### Exercise description
How many of the lines in the material below contain the word "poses"? Give the number alone.

### Data listing
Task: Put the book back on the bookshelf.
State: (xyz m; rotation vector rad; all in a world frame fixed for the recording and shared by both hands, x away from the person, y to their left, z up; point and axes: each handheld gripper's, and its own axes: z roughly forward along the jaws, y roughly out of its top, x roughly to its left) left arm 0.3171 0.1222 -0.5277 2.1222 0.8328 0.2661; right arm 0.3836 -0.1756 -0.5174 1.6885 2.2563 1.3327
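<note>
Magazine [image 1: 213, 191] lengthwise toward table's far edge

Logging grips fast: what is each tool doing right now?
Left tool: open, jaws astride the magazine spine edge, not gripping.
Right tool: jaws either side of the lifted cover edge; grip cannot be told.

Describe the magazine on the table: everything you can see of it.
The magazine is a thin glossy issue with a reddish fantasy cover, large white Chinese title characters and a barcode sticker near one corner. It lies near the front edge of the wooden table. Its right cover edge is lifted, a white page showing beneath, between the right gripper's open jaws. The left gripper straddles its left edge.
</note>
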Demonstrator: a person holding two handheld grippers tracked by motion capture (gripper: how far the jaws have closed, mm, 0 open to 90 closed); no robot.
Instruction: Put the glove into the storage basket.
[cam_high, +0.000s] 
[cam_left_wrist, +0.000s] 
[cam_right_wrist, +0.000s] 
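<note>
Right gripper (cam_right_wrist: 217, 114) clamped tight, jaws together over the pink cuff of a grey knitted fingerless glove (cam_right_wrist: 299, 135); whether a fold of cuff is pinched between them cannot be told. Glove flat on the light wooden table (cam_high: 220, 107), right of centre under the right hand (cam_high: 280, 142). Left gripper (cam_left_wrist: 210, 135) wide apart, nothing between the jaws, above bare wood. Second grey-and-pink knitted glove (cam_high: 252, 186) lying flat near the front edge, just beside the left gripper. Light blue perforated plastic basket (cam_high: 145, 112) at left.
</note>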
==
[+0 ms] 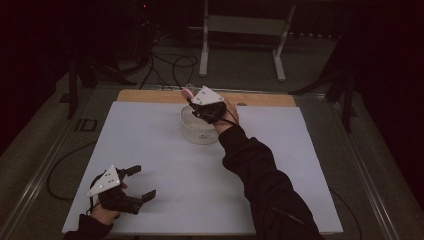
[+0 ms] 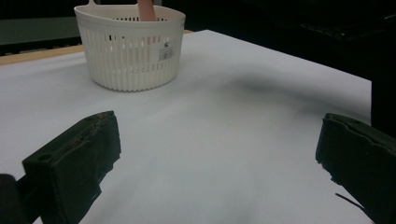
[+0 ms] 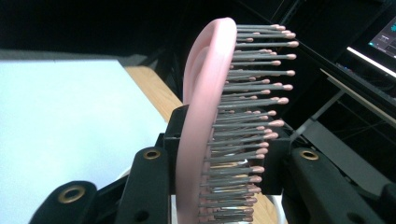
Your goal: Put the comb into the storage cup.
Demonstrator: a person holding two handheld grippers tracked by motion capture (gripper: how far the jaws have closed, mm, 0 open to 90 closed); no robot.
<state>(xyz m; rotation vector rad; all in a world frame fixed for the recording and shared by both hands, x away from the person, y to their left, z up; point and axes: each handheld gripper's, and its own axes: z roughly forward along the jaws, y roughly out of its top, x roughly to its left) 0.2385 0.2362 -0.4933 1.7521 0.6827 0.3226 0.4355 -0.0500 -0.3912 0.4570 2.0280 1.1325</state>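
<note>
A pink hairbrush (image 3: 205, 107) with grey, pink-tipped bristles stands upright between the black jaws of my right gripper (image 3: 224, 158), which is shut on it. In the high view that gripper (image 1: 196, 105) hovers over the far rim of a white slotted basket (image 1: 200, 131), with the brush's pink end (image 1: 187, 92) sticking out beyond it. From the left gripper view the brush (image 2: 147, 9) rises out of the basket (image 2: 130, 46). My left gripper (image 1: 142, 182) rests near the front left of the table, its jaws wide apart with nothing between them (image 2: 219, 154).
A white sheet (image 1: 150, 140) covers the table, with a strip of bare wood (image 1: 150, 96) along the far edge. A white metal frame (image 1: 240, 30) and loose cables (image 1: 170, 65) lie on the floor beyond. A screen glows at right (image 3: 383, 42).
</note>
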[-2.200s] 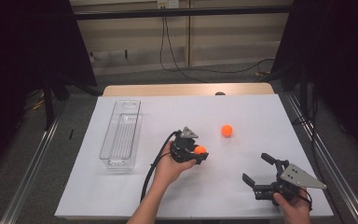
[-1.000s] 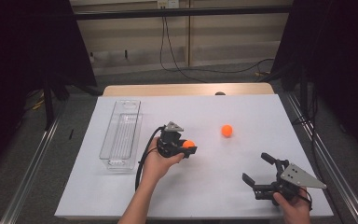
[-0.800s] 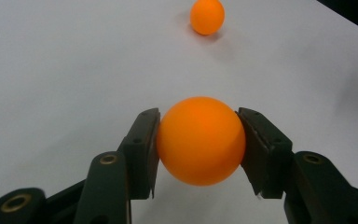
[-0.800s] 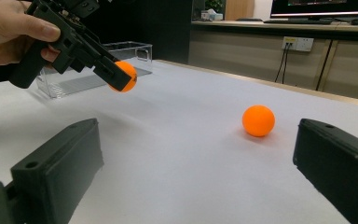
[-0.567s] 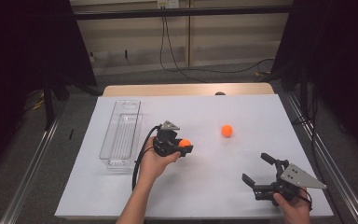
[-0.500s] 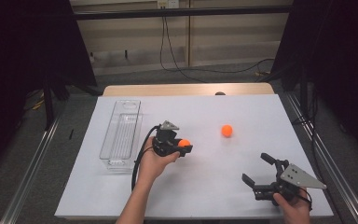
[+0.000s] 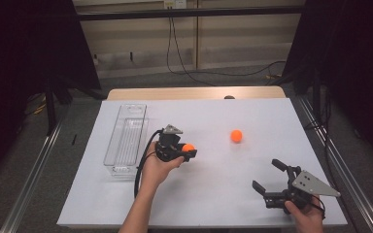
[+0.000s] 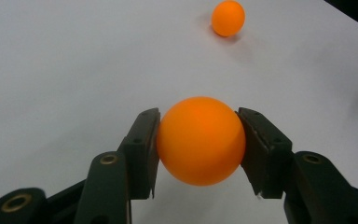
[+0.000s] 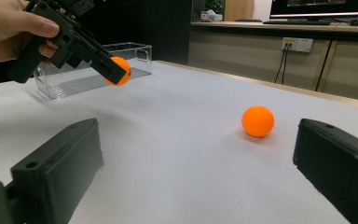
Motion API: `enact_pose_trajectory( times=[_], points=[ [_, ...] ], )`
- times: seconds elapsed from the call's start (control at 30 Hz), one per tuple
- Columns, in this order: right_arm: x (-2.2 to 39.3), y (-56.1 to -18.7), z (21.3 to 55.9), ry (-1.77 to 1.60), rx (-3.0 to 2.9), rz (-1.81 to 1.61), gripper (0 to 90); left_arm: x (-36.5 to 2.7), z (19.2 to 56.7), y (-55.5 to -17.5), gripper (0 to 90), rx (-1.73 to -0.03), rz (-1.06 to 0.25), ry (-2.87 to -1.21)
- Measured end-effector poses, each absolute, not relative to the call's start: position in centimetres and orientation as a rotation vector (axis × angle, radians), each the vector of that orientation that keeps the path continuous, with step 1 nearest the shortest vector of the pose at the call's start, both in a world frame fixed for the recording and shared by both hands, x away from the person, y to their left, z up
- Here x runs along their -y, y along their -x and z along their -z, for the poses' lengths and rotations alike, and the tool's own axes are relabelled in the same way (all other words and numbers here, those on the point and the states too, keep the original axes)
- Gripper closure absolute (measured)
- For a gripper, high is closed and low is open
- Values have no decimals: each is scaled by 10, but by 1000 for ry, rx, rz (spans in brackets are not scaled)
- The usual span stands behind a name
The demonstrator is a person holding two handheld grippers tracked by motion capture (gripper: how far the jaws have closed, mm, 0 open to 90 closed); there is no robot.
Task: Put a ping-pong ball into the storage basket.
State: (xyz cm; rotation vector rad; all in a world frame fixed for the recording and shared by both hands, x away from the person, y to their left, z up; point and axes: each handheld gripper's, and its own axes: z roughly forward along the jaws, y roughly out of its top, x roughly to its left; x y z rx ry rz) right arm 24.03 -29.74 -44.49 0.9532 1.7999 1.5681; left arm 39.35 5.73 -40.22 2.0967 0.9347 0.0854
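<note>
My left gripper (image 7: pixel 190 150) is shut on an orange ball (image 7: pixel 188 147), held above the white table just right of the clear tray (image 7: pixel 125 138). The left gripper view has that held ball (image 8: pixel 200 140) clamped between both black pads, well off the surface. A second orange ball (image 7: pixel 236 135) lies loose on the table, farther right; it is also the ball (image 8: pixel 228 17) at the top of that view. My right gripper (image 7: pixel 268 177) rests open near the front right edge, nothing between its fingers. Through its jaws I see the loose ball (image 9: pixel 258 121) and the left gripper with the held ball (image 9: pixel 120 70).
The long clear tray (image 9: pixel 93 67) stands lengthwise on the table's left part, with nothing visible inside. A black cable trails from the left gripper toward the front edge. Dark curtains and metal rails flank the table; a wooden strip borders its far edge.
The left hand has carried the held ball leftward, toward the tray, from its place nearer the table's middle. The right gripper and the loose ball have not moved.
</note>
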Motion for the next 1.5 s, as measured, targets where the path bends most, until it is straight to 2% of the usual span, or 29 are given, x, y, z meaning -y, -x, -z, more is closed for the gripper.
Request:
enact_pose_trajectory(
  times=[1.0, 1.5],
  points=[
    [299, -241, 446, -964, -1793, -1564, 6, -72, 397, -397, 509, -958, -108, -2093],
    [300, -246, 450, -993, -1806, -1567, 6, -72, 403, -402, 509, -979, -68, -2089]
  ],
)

### Solved exercise
2